§ GOAL OF THE EXERCISE
Beneath this line is the data. Output exactly the lines from the line with "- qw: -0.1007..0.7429" to the line with "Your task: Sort", both ends included, and nothing more.

§ COLLECTED MATERIAL
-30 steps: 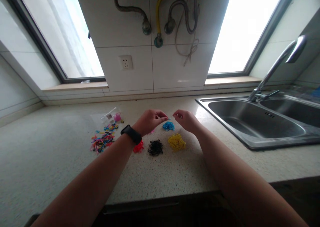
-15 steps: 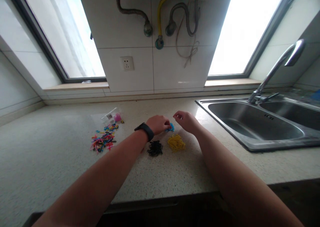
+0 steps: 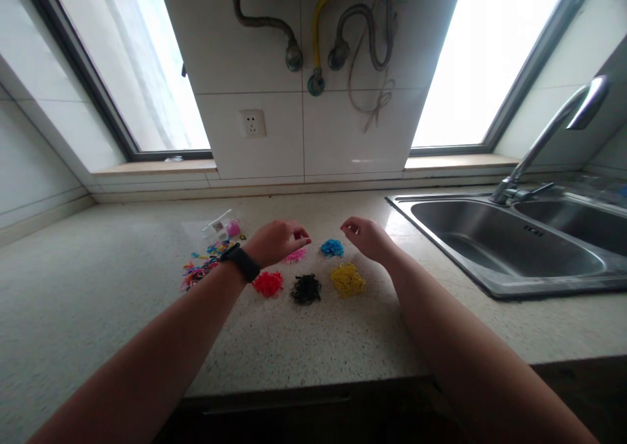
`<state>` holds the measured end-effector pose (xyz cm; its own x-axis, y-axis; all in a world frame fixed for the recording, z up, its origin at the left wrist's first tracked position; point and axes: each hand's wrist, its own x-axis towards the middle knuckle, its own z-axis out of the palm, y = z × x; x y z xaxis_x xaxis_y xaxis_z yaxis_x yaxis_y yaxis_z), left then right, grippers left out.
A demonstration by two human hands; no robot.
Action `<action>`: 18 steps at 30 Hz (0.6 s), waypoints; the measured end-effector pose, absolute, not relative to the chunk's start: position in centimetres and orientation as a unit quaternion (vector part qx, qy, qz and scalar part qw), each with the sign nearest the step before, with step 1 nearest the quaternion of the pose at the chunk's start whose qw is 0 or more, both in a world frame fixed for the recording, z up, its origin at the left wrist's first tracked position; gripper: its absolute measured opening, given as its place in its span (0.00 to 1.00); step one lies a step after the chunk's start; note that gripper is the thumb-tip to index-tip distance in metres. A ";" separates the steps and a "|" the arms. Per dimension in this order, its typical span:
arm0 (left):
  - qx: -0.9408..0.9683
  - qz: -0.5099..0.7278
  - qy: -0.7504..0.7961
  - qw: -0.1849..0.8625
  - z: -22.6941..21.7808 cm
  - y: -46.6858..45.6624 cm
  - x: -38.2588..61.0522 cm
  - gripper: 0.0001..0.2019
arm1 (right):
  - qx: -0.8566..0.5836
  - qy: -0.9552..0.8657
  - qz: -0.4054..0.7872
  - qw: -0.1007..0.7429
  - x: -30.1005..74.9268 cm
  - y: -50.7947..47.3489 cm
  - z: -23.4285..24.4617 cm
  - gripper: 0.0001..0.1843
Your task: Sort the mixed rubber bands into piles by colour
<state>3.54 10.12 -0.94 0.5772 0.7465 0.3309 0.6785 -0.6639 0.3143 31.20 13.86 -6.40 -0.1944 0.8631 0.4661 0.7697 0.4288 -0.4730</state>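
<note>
Both arms reach out long and almost straight over the bench [image 3: 343,339], and the two hands stay apart with a gap between them. The left hand [image 3: 277,241] has a black watch band [image 3: 240,262] on its wrist. It hovers low behind the black pile [image 3: 305,288] and to its left, palm down, with its fingers [image 3: 302,240] curled and pointing to the right. The fingertips are just above the pink pile [image 3: 295,255], which lies right behind the black pile. I cannot tell if the left hand holds anything. The right hand [image 3: 365,237] is lifted behind the black pile and to its right, wrist bent, its fingers [image 3: 347,225] curled in toward the thumb. They look pinched, but it is too small to tell if they grip something. The blue pile [image 3: 332,247] lies behind the black pile and a bit to the right, between the two hands. The red pile [image 3: 267,283] sits just left of the black pile and the yellow pile [image 3: 347,279] just right of it. A mixed pile [image 3: 198,273] of many colours lies well to the left of the black pile, and the sink [image 3: 494,248] is far to its right.
</note>
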 end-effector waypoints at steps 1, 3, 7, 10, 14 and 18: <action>0.880 0.236 0.405 0.073 -0.6 9.6 2.2 0.15 | -0.528 -0.772 0.068 0.346 31.1 13.8 -6.3 0.10; 0.853 0.288 0.428 0.083 -0.2 8.8 -0.7 0.16 | -0.522 -0.779 0.070 0.340 30.8 13.5 -6.2 0.10; 0.712 0.480 0.494 0.136 -0.7 7.5 -6.5 0.18 | -0.495 -0.794 0.074 0.345 30.2 12.9 -6.1 0.10; 0.626 0.569 0.513 0.144 -1.3 6.8 -9.8 0.18 | -0.460 -0.793 0.113 0.383 29.9 12.5 -6.0 0.11; 0.572 0.616 0.520 0.149 -1.3 6.3 -12.6 0.18 | -0.419 -0.753 0.190 0.471 29.8 12.0 -5.4 0.12; 0.564 0.621 0.520 0.159 -1.5 6.6 -13.7 0.21 | -0.402 -0.696 0.241 0.544 29.6 11.8 -4.7 0.12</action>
<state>-13.69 6.56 -1.46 -0.3123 0.7845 0.5357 0.3883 -0.4092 0.8257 29.64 11.76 -4.73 -0.0838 0.8221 0.5631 0.2972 0.5600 -0.7734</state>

§ WRITTEN ANSWER
  - qw: -0.1007..0.7429
  - x: -30.1005..74.9268 cm
  - y: -50.7947..47.3489 cm
  - z: -23.4285..24.4617 cm
  - gripper: 0.0001..0.1843
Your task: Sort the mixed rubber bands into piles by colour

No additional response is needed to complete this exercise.